The Madison Police Department could be facing a budget shortfall in the absence of over $300,000 in revenue from the Madison Metropolitan School District for school resource officers.
This loss in revenue comes as the city is facing estimated budget gaps of $30 million in 2020 and $20 million in 2021, which are driven by the economic crisis caused by the unprecedented coronavirus pandemic.
“This change is an additional budget stress along with the economic impacts associated with the public health emergency declared in response to the COVID-19 pandemic,” city Finance Director David Schmiedicke said in an email.
On June 29, the Madison School Board voted to end its relationship with the MPD immediately by terminating its contract for four school resource officers. Under the contract, which was previously scheduled to run through the 2021-22 school year, MMSD would pay MPD more than $366,000 annually for the officers.
Madison’s City Council is expected to act on a corresponding resolution, introduced at Tuesday's meeting, later this month. With over half the City Council and Mayor Satya Rhodes-Conway sponsoring the resolution, it is likely to pass.
The four officers stationed in schools have been reassigned to patrol duties. Acting Chief Vic Wahl said in an emailed statement that he expects them to remain on patrol through the end of the year.
“The individual SROs will have the opportunity to compete for other positions or select their 2021 assignment along with other patrol officers,” Wahl said. “The operating budget won't be finalized until November, and that will determine what happens with the actual positions."
The MPD’s 2020 operating budget includes $360,000 in revenue from MMSD for the officers stationed at the city’s four high schools. So far this year, the MPD has received $158,310, leaving a budget gap of $201,690 on that contract alone.

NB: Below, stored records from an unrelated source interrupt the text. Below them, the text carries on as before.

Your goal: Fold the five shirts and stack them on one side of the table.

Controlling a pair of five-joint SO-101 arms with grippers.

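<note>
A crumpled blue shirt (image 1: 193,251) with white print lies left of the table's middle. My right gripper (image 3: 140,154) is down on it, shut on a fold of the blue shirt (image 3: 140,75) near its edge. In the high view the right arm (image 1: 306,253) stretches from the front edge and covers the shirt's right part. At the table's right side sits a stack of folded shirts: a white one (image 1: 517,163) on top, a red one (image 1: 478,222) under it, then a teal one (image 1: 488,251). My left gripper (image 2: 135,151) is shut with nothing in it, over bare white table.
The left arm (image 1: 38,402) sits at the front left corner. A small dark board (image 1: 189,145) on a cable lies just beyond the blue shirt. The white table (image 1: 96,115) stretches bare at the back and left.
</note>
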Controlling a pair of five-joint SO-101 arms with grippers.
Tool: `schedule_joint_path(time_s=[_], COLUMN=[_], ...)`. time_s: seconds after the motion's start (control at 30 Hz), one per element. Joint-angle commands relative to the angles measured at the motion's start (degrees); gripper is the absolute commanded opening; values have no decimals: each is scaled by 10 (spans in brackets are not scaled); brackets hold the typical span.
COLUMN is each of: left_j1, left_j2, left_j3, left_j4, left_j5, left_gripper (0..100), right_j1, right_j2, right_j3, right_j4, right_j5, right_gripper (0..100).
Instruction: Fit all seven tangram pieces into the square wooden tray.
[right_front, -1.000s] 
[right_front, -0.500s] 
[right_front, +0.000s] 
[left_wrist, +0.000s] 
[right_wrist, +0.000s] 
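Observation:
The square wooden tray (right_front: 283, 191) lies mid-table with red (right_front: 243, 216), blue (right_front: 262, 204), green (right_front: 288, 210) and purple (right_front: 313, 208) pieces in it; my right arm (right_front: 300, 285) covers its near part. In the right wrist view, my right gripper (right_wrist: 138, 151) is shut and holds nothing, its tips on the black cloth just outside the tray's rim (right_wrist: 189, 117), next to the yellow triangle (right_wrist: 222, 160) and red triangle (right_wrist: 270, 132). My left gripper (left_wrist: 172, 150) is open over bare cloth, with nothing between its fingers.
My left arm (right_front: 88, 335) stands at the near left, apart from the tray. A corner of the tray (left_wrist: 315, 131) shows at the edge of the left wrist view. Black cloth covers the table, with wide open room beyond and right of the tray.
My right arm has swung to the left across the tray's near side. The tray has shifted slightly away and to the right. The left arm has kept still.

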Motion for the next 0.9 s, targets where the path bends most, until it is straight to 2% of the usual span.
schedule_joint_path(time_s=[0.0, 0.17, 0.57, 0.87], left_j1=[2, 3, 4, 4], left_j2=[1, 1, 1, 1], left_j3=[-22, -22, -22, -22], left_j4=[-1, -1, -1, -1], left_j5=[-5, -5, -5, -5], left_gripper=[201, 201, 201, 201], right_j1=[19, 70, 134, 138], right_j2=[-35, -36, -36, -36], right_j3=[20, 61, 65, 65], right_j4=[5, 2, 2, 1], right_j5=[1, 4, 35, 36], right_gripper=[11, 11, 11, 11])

Due to the budgetary effects of COVID-19 and costs associated with policing the protests over the past several weeks, the MPD will likely need additional funding to cover the gaps, according to the fiscal note on the City Council resolution to end the contract.
Schmiedicke said addressing the effects of the pandemic crisis on the local economy, which are led by a “dramatic” reduction in room taxes transferred to the general fund, will require using the city’s “rainy day fund” to replace lost revenues and maintain city services.
Though the mayor’s administrative actions to reduce spending, including a hiring freeze, will help reduce the overall effect on the general fund balance, Schmiedicke said federal funding would be beneficial.
“Direct budget stabilization funding from the federal government would also be of great help in offsetting the economic impacts of the pandemic on the city's budget and the local economy,” Schmiedicke said.
The loss of MMSD funding and other fiscal concerns will be evaluated later this year, and a budget amendment could be brought to the City Council based on third and fourth quarter budget projections, according to the fiscal note.
“The exact approach will become clearer over the next few weeks and months,” Schmiedicke said.